_Task brief_: From the first line to the last, write out the data below exactly.

_The data_:
::::::

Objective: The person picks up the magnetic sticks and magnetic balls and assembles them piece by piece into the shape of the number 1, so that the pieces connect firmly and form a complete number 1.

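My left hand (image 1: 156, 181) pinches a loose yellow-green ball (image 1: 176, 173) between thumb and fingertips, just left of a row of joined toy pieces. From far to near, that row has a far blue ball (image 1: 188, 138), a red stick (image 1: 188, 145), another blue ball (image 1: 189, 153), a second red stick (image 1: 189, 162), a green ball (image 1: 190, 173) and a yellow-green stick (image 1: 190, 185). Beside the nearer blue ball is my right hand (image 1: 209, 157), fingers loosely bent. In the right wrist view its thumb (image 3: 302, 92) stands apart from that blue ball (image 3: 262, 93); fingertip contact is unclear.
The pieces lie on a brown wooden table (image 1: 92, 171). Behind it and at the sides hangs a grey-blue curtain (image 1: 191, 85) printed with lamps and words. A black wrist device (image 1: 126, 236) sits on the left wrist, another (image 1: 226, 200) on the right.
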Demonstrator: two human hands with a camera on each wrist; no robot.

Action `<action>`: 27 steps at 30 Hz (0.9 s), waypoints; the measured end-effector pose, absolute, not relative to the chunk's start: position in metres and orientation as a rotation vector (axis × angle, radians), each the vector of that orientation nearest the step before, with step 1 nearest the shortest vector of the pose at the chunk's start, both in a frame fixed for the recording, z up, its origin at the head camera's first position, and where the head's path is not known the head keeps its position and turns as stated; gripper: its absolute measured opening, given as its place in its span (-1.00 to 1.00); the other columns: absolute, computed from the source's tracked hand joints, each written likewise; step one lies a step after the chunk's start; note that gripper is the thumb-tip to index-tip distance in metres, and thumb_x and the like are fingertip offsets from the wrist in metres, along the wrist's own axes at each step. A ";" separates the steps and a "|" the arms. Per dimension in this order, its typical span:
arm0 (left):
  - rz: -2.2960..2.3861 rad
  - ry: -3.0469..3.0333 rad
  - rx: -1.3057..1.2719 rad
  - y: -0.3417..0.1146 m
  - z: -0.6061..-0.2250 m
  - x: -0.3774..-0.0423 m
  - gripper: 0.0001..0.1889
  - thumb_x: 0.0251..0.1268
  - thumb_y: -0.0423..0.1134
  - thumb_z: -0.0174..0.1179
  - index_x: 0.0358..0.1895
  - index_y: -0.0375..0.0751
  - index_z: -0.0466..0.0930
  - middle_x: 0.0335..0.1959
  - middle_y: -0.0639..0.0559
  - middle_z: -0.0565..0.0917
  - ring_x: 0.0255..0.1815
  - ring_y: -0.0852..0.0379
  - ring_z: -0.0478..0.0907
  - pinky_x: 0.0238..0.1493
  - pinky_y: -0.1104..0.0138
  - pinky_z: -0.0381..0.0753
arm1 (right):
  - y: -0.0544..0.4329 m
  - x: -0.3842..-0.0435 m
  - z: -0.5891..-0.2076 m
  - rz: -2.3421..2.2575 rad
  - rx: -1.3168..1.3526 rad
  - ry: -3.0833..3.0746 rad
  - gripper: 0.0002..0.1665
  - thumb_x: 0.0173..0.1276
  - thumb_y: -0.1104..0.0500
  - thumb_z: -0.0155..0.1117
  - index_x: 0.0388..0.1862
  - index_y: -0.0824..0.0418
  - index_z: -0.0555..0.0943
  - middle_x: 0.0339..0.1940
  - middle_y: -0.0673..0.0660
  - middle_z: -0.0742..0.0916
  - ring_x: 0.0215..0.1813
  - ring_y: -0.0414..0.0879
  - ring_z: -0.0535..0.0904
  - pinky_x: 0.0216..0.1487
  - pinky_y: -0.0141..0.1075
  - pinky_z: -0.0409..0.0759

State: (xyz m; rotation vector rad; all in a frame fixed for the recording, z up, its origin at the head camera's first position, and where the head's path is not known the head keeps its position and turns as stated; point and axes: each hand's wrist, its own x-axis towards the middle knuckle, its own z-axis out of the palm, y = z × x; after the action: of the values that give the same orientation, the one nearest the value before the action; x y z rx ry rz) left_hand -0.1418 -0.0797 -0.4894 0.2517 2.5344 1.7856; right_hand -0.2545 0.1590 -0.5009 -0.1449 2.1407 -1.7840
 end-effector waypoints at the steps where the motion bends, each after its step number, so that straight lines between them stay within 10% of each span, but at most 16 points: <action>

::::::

_Completed exercise_:
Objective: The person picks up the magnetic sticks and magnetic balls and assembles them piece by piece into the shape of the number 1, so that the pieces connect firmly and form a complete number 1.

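My left hand (image 1: 156, 181) pinches a loose yellow-green ball (image 1: 176, 173) between thumb and fingertips, just left of a row of joined toy pieces. From far to near, that row has a far blue ball (image 1: 188, 138), a red stick (image 1: 188, 145), another blue ball (image 1: 189, 153), a second red stick (image 1: 189, 162), a green ball (image 1: 190, 173) and a yellow-green stick (image 1: 190, 185). Beside the nearer blue ball is my right hand (image 1: 209, 157), fingers loosely bent. In the right wrist view its thumb (image 3: 302, 92) stands apart from that blue ball (image 3: 262, 93); fingertip contact is unclear.
The pieces lie on a brown wooden table (image 1: 92, 171). Behind it and at the sides hangs a grey-blue curtain (image 1: 191, 85) printed with lamps and words. A black wrist device (image 1: 126, 236) sits on the left wrist, another (image 1: 226, 200) on the right.
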Demonstrator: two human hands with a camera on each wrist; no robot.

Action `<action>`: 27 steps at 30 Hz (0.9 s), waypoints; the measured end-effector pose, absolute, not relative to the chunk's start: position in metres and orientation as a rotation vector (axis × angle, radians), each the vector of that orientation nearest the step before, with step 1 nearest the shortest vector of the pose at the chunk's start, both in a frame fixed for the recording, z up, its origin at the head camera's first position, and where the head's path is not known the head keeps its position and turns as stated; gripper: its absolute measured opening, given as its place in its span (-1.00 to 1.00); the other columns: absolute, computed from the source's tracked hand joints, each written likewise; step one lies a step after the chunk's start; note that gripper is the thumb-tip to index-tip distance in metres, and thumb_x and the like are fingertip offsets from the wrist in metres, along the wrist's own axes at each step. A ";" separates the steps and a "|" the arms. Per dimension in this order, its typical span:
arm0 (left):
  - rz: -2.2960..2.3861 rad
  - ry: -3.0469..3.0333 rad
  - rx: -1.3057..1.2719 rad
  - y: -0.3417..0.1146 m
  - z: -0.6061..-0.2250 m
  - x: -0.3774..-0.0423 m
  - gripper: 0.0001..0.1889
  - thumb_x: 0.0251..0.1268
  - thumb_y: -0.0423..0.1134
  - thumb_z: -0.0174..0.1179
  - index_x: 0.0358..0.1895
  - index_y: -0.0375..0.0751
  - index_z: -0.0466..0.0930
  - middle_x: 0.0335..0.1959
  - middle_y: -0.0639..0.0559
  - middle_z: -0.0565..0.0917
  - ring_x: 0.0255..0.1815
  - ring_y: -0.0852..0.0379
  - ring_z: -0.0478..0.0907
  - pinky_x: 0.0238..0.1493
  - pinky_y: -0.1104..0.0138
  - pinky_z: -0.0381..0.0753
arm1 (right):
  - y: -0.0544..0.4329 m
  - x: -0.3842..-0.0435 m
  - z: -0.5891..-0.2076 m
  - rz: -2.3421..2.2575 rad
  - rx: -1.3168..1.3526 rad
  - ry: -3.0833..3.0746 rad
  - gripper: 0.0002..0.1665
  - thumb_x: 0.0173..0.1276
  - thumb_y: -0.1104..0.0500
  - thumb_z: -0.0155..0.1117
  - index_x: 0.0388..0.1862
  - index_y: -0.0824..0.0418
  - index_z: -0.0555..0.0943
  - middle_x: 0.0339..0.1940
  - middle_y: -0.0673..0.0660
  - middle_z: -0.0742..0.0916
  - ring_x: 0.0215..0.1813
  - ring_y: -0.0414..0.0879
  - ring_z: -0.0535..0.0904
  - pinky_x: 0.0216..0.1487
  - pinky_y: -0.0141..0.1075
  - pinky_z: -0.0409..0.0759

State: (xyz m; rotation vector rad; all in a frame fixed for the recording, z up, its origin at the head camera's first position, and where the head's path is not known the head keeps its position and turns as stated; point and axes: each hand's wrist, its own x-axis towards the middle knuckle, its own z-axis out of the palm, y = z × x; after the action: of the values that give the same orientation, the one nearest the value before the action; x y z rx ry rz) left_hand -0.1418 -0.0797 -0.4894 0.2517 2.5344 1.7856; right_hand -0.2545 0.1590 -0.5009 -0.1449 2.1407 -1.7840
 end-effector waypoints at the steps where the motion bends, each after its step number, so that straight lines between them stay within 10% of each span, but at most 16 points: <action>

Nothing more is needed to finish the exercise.